What this task involves: Transcribe verbatim the span of lines that opens with the line containing "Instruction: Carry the" and closes with the last line of the data below.

Available data:
=-=-=

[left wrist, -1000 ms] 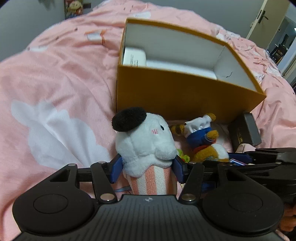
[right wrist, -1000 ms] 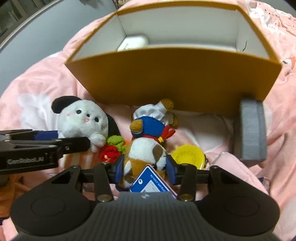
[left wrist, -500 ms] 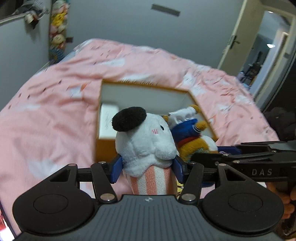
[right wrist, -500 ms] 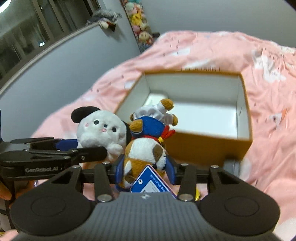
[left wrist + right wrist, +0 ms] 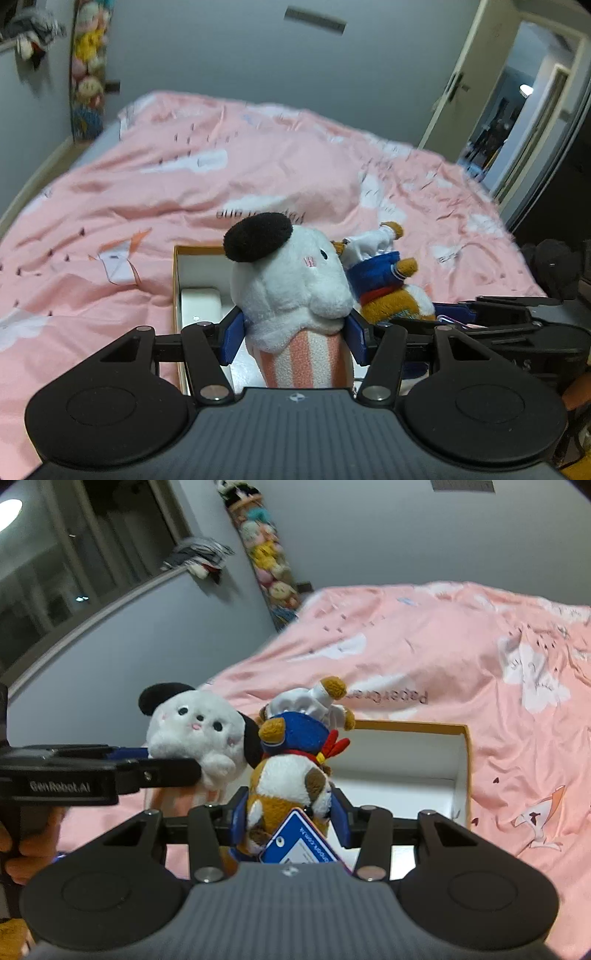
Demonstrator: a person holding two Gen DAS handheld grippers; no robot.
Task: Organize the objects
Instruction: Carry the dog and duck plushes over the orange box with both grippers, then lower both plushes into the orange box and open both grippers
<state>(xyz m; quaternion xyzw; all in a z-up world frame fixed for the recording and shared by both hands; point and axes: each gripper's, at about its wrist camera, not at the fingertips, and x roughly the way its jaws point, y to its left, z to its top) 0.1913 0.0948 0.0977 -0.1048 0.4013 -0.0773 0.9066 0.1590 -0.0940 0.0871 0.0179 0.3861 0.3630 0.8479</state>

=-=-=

Response for this exercise:
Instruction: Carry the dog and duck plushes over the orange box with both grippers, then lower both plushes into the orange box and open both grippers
<state>(xyz m; quaternion xyzw; all in a z-up world frame fixed for the recording and shared by both hands; point and axes: each gripper's, at about its wrist camera, not at the fingertips, and x roughly the way its jaws point, y to its left, z to its top) 0.1913 0.0948 0.0977 -0.1048 0.4013 -0.0773 0.9066 0.1590 -0.0940 0.0871 0.0179 0.3861 0.3630 0.8479</state>

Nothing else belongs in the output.